### Task to carry out
Each line from the one that contains "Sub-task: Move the" down to the last line of the material should be retyped exactly as it stands.

### Data shown

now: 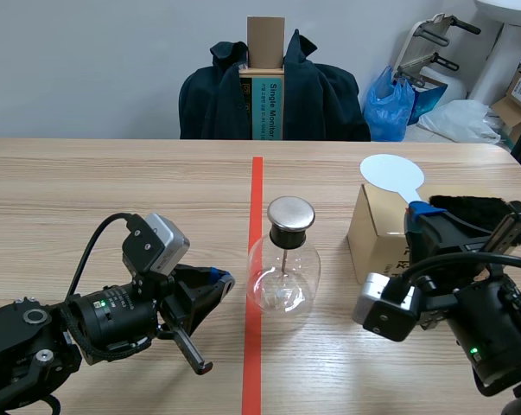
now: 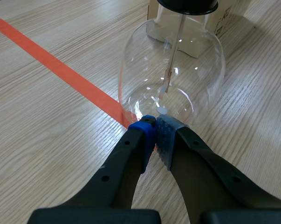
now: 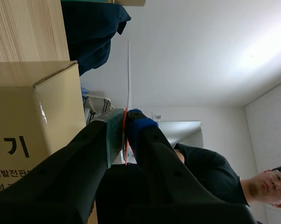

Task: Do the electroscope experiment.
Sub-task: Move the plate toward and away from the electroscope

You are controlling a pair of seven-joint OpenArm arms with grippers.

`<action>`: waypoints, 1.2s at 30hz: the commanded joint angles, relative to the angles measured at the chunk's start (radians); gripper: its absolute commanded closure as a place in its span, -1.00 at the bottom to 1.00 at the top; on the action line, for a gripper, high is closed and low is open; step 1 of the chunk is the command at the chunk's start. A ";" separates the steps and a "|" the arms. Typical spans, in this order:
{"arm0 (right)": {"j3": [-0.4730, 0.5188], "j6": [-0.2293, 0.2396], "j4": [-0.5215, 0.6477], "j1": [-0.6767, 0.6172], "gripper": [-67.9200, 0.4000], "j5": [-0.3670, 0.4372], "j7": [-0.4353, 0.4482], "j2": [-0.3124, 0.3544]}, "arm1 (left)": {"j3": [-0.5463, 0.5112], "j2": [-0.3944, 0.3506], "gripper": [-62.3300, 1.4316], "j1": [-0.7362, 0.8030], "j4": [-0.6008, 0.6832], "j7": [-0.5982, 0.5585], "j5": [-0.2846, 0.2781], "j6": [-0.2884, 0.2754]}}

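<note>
The electroscope, a clear glass flask (image 1: 283, 275) with a round metal cap (image 1: 291, 213) and a thin rod inside, stands on the red tape line at mid-table. My left gripper (image 1: 221, 278) lies low on the table just left of it. In the left wrist view its fingers are shut on nothing (image 2: 155, 126), with the tips right at the flask's (image 2: 173, 70) base. My right gripper (image 1: 420, 209) is raised at the right, shut on the handle of a white round paddle (image 1: 391, 173). The right wrist view shows the paddle (image 3: 128, 70) edge-on between the pads (image 3: 125, 126).
A cardboard box (image 1: 377, 229) stands right of the flask, with a black furry cloth (image 1: 472, 207) on top, close beside my right arm. A dark jacket on a chair (image 1: 320, 95) sits beyond the table's far edge. A person (image 3: 215, 177) shows in the right wrist view.
</note>
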 commanded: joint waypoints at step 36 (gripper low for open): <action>0.007 -0.012 0.018 0.011 0.97 0.010 0.518 0.011 | -0.006 0.003 0.87 -0.003 0.027 -0.017 -0.006 -0.003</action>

### Output for this exercise
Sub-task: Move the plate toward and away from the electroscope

You are controlling a pair of seven-joint OpenArm arms with grippers.

`<action>`: waypoints, 1.2s at 30hz: the commanded joint angles, relative to the angles measured at the chunk's start (radians); gripper: its absolute commanded closure as a place in its span, -1.00 at the bottom to 1.00 at the top; on the action line, for a gripper, high is closed and low is open; step 1 of the chunk is the command at the chunk's start. A ";" separates the steps and a "|" the arms. Typical spans, in this order:
{"arm0 (right)": {"j3": [-0.4730, 0.5188], "j6": [-0.2293, 0.2396], "j4": [-0.5215, 0.6477], "j1": [-0.6767, 0.6172], "gripper": [-67.9200, 0.4000], "j5": [-0.3670, 0.4372], "j7": [-0.4353, 0.4482], "j2": [-0.3124, 0.3544]}, "arm1 (left)": {"j3": [-0.5463, 0.5112], "j2": [-0.3944, 0.3506], "gripper": [-62.3300, 1.4316], "j1": [-0.7362, 0.8030], "j4": [-0.6008, 0.6832], "j7": [-0.5982, 0.5585], "j5": [-0.2846, 0.2781], "j6": [-0.2884, 0.2754]}}

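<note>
The electroscope, a clear glass flask (image 1: 283, 275) with a round metal cap (image 1: 291, 213) and a thin rod inside, stands on the red tape line at mid-table. My left gripper (image 1: 221, 278) lies low on the table just left of it. In the left wrist view its fingers are shut on nothing (image 2: 155, 126), with the tips right at the flask's (image 2: 173, 70) base. My right gripper (image 1: 420, 209) is raised at the right, shut on the handle of a white round paddle (image 1: 391, 173). The right wrist view shows the paddle (image 3: 128, 70) edge-on between the pads (image 3: 125, 126).
A cardboard box (image 1: 377, 229) stands right of the flask, with a black furry cloth (image 1: 472, 207) on top, close beside my right arm. A dark jacket on a chair (image 1: 320, 95) sits beyond the table's far edge. A person (image 3: 215, 177) shows in the right wrist view.
</note>
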 commanded: joint waypoints at step 36 (gripper low for open): <action>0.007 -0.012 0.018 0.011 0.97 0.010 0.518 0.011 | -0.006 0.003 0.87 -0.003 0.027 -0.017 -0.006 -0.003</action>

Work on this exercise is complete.